New DX800LC-7 is ‘Game Changer’ at UK Limestone Quarry

The arrival of a new Doosan DX800LC-7 80 tonne crawler excavator at Geo Quarries’ Little Ponton Limestone Quarry in Grantham in Lincolnshire in the UK, has been described as a ‘game changer’ by the General Manager, Rob Jackson. When this comment comes from someone like Rob, with almost 40 years in the industry, it carries even more weight.

Rob goes even further, when he describes the new Doosan 80 tonne excavator as ‘the best investment we have made in the last two years.’ He adds:

“It really is an awesome machine - most people might think the bigger the excavator and the harder it is worked the more fuel it will burn, but it’s quite the opposite with the DX800LC-7, by a long way.”

The DX800LC-7 was supplied by Leicester-based Pioneer Plant Ltd, the local Authorised Doosan Dealer.
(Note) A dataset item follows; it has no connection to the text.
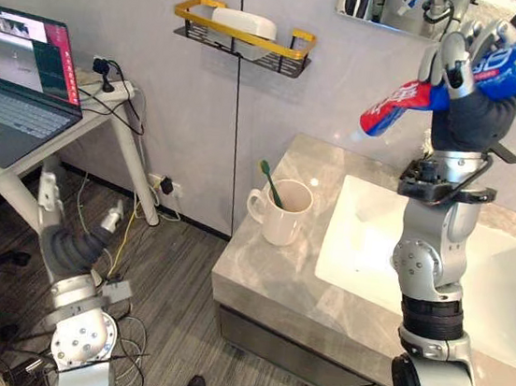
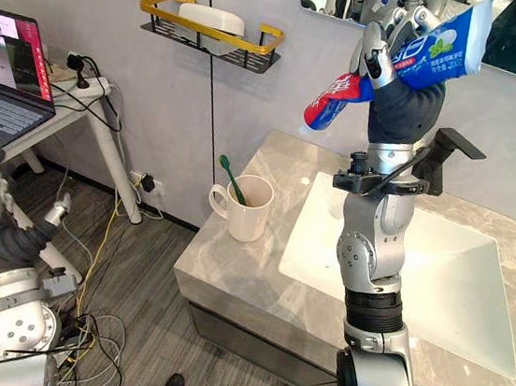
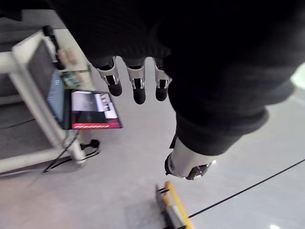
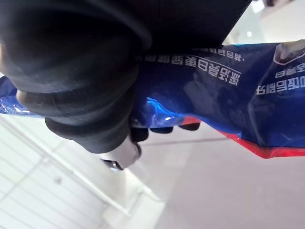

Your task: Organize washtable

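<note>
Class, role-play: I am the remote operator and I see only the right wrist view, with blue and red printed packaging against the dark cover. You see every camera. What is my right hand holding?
Observer: The right hand has its fingers curled round a toothpaste tube, high above the basin.
Operator: Where could the tube go?
Observer: A white mug stands on the counter to the left of the basin, with a green toothbrush in it.
Operator: And my left hand?
Observer: The left hand hangs low over the floor, left of the counter, fingers relaxed, holding nothing.
</note>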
Pioneer Plant offers over 40 years of plant dealership experience for both new and used equipment, providing a wealth of knowledge and expertise to advise and support customers with their plant purchases and how Doosan products can be used in their businesses.

Before its arrival, Pioneer Plant reckoned the DX800LC-7 excavator’s average fuel burn was 33 litres an hour. However, Rob Jackson has gone one better at 32 litres an hour and by way of putting that in context, he comments:

“We have two 70-tonne machines, both different brands. One was using up 48 litres an hour, the other 40 litres, so we are making a huge saving with the Doosan DX800LC-7. Especially given that diesel is around the £1.50 mark at the moment. That’s what I call a game changer.”

It’s also a game changer in another way, as Rob explains:

“By using the Doosan DX800LC-7 which has been fitted with a heavy-duty MST rock bucket to dig out the virgin limestone and take it down to the crusher, we don’t have to resort to blasting, which is another cost saving. The Doosan machine is now doing the work of the two older 70-tonne machines. It simply takes everything you throw at it in its stride. We are probably moving about 3000 to 4000 tonne of unblasted rock on an average day.”